In the turbulent years of the mid-eighteenth century, when the American colonies were becoming increasingly disenchanted with British rule, he began to be involved politically. He contributed to the drafting of the Declaration of Independence in 1777, and, aware of the danger that might follow, uttered the celebrated remark, ‘We must indeed all hang together, or, most assuredly, we shall all hang separately’.

Thereafter, he acted as American envoy to the French court. When Thomas Jefferson was eventually appointed to that position, he was introduced as the man who replaced Franklin.

The ever-fastidious Jefferson dared to correct the person making the introduction; ‘I succeed Benjamin Franklin, no one could replace him’.

Franklin had a gift for the memorable phrase, such as ‘In this life nothing can be said to be certain, except death and taxes’, and ‘There never was a good war or a bad peace’.

Once in a whimsical mood, he drafted his own epitaph. It reads (with its antiquated spelling), as follows;

“The body of B. Franklin, Printer, like the cover of an old book, its contents torn out, and stript of its lettering and guilding, lies here, food for worms. But the work shall not be wholly lost; for it will, as he believed, appear once more in a new and more perfect edition, corrected and amended by the author”.

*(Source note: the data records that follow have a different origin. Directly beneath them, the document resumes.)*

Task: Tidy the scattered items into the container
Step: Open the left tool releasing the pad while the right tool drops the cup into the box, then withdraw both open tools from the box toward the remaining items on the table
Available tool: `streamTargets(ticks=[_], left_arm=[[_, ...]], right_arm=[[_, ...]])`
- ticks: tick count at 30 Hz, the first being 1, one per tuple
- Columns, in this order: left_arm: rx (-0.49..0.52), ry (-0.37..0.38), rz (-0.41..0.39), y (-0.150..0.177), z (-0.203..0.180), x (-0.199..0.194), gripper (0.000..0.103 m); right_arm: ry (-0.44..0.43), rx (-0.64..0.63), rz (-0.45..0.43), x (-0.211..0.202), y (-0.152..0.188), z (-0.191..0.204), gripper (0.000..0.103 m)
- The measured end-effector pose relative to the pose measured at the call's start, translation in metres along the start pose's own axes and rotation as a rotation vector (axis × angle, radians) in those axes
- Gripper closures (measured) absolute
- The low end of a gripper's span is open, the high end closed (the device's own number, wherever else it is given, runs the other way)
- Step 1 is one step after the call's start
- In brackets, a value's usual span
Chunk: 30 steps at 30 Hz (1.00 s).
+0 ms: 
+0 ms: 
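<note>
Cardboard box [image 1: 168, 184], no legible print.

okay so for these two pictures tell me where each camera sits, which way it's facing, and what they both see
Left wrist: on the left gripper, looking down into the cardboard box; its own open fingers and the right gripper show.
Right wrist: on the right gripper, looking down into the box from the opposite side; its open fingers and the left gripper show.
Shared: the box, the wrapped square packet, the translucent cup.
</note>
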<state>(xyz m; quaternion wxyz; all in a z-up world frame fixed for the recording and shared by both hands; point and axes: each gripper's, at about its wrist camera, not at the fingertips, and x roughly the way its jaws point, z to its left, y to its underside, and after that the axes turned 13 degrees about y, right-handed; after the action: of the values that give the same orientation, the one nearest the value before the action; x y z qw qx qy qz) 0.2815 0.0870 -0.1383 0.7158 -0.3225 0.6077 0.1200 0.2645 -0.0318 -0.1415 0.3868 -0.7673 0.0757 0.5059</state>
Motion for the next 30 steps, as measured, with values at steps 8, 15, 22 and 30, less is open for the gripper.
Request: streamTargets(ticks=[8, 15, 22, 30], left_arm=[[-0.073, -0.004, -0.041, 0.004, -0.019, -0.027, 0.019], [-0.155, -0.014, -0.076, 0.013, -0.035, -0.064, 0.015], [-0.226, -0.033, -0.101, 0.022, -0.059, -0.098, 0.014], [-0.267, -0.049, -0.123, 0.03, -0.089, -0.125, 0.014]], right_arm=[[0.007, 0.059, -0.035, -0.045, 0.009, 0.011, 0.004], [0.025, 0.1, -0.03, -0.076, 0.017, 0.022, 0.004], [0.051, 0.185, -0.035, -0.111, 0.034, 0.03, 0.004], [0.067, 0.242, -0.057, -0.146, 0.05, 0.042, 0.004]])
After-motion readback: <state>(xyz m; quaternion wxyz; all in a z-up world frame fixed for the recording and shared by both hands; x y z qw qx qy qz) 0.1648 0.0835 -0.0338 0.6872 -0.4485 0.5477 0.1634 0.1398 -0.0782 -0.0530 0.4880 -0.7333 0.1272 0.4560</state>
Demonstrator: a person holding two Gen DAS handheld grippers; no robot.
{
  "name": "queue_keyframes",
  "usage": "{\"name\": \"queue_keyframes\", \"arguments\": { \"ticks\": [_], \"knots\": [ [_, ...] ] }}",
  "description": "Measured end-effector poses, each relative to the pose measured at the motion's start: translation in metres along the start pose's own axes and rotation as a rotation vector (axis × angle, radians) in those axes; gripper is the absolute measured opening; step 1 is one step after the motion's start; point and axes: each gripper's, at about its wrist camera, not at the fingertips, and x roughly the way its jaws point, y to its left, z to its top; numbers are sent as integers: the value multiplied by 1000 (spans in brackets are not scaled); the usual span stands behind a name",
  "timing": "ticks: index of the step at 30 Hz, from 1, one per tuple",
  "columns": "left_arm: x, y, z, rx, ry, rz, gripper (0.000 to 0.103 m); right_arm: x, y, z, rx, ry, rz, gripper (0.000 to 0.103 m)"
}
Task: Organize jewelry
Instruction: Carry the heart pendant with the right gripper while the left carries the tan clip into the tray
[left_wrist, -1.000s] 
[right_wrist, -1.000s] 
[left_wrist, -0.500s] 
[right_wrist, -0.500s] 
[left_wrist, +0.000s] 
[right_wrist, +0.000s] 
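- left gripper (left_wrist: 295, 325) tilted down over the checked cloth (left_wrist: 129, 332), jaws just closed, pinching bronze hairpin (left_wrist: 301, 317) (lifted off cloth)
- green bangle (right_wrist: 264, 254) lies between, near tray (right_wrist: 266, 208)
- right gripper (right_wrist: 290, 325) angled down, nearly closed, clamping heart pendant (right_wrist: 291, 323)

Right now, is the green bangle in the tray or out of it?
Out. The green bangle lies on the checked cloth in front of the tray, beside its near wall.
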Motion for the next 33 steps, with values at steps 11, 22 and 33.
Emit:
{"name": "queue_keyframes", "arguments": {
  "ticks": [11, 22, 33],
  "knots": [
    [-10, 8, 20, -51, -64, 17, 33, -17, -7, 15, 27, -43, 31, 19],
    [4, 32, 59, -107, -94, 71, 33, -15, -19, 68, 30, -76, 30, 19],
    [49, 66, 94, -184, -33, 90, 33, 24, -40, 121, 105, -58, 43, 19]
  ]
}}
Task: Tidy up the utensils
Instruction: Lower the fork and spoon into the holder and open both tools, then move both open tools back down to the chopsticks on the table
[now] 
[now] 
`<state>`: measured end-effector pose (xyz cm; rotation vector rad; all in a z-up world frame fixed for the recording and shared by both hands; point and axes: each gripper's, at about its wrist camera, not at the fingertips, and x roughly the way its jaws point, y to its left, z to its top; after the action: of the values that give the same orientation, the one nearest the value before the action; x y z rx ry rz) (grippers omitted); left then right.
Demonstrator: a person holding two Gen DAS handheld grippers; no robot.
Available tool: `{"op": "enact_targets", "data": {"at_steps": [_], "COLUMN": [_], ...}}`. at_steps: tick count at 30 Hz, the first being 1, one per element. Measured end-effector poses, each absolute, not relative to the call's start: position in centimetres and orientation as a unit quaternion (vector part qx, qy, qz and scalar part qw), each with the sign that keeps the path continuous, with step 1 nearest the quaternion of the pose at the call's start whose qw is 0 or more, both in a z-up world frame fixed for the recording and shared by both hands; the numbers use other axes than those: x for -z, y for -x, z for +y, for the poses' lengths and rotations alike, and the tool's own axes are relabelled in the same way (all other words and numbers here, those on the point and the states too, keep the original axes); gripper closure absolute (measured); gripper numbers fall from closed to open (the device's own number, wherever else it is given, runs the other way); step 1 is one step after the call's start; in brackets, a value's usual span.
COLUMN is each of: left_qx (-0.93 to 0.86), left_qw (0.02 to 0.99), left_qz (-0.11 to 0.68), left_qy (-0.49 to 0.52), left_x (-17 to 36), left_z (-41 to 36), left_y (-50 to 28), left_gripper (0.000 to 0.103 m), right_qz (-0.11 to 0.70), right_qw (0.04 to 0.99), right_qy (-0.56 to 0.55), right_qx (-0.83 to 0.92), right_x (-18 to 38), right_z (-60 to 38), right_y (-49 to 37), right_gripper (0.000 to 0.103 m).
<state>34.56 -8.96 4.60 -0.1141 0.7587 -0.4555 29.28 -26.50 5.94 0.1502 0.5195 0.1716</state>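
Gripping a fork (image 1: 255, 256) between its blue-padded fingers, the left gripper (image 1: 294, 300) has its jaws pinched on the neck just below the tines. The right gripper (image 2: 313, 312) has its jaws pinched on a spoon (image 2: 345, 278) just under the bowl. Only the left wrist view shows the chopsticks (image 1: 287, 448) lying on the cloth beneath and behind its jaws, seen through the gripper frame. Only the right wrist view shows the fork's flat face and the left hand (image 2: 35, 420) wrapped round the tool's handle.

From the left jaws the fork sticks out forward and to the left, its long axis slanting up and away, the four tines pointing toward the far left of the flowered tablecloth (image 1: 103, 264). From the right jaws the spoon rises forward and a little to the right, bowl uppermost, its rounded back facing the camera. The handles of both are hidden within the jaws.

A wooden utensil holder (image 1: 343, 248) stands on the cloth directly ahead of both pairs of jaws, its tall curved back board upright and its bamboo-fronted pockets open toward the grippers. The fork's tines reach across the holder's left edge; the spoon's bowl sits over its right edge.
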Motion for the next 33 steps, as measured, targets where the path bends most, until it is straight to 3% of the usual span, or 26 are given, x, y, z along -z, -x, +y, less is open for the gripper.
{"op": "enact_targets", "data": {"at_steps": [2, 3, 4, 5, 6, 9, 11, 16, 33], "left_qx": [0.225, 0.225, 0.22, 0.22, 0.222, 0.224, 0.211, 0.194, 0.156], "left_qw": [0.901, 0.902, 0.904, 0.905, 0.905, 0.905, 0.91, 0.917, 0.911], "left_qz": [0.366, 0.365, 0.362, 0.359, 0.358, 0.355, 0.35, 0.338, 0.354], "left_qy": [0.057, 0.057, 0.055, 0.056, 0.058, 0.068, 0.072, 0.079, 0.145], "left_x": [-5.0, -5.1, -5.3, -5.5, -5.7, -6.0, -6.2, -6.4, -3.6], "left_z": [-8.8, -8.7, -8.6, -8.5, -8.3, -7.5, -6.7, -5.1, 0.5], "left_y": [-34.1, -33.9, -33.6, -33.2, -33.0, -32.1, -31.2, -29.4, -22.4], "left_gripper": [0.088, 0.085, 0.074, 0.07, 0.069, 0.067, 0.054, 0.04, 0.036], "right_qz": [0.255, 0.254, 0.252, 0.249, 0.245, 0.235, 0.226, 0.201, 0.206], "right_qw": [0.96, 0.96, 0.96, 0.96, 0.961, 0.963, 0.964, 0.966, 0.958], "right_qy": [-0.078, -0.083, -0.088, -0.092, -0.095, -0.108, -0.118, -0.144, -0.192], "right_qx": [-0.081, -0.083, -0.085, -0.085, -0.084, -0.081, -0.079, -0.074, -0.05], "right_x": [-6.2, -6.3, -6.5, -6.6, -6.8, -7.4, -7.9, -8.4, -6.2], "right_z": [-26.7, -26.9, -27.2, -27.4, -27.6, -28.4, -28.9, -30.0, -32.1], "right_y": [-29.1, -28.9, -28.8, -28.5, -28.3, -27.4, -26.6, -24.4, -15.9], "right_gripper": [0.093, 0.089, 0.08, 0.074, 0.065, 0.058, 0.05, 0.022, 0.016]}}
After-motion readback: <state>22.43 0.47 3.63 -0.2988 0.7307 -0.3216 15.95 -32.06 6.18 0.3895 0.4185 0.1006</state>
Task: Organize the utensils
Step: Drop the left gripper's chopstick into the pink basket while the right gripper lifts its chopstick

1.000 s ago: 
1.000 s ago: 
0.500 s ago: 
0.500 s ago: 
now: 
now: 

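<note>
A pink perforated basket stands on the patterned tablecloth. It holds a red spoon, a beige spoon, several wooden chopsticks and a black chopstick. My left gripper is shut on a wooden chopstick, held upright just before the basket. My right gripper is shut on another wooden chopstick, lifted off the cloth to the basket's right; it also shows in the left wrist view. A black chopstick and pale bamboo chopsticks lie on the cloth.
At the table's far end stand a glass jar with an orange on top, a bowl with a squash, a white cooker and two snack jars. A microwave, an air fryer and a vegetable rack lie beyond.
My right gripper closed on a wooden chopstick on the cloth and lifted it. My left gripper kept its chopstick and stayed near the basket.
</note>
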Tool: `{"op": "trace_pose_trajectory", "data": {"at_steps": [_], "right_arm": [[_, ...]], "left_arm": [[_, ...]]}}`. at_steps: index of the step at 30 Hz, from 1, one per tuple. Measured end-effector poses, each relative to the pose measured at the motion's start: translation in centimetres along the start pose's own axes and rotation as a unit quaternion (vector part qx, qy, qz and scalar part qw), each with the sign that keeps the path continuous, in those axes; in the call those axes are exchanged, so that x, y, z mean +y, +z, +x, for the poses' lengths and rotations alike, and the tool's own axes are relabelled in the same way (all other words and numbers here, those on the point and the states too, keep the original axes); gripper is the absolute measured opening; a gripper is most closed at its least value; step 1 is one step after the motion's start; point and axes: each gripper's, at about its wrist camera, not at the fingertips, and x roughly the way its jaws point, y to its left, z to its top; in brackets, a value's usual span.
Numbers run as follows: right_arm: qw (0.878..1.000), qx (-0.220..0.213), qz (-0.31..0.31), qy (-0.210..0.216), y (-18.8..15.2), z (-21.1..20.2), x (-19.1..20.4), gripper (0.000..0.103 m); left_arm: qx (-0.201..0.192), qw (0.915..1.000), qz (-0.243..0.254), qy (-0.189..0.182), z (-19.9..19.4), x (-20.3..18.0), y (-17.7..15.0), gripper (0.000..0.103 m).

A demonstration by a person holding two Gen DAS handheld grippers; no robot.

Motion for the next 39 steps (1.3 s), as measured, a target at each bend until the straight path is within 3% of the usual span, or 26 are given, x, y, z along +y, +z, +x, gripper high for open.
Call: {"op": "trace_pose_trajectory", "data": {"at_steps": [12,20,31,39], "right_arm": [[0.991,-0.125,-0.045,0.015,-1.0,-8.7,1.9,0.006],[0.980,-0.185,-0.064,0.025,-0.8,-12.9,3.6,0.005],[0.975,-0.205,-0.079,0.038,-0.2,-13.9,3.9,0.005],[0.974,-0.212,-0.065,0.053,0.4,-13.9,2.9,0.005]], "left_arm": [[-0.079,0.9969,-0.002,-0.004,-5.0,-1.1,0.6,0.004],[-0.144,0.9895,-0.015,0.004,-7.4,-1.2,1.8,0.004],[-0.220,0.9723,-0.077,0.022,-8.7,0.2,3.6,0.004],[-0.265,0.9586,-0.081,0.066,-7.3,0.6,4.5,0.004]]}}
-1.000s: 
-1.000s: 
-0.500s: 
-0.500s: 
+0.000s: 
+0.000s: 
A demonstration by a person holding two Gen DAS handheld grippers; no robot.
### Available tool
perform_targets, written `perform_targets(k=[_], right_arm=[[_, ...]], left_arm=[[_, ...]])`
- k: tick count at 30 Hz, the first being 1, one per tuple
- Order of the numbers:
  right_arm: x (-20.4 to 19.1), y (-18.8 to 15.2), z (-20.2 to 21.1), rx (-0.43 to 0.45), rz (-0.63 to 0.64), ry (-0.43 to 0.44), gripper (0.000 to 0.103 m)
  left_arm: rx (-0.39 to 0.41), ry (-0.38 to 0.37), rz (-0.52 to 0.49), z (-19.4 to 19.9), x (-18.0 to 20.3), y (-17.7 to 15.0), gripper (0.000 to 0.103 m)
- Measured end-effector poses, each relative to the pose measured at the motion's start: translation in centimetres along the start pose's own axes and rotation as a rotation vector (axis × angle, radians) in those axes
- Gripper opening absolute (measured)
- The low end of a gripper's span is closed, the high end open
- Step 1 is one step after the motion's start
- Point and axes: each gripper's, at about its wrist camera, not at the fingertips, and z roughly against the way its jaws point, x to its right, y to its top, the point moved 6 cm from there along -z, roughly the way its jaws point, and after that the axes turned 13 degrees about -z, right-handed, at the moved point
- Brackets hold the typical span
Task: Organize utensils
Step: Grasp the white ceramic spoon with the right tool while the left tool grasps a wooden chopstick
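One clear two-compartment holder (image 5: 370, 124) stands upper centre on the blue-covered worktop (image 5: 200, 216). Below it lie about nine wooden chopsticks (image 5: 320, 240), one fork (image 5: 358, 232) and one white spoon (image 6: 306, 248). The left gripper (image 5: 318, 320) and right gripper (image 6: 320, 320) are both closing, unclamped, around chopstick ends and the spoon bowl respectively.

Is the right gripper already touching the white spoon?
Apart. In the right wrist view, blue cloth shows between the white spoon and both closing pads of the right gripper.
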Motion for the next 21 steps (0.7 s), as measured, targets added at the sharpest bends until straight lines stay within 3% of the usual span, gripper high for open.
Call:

That epitaph is the essence of the New Testament faith.

The resurrection of Jesus on the first Easter Day is the foundation of the Christian belief in the life everlasting.

The apostle Paul summarised the meaning of the Resurrection when he wrote to the Corinthians; ‘ The body that is sown is perishable, it is raised imperishable; it is sown in dishonour, it is raised in glory; it is sown in weakness, it is raised in power; it is sown a natural body, it is raised a spiritual body…….’When the perishable has been clothed with the imperishable, and the mortal with immortality, then the saying that is written will come true; ‘Death has been swallowed up in victory’.

Paul then went on to pose a rhetorical question; ‘Where, O death is your victory? Where, O death is your sting?’(1 Corinthians 15; 42-44 and 54-55).

Let’s learn to rejoice in the message of Christ’s Easter victory.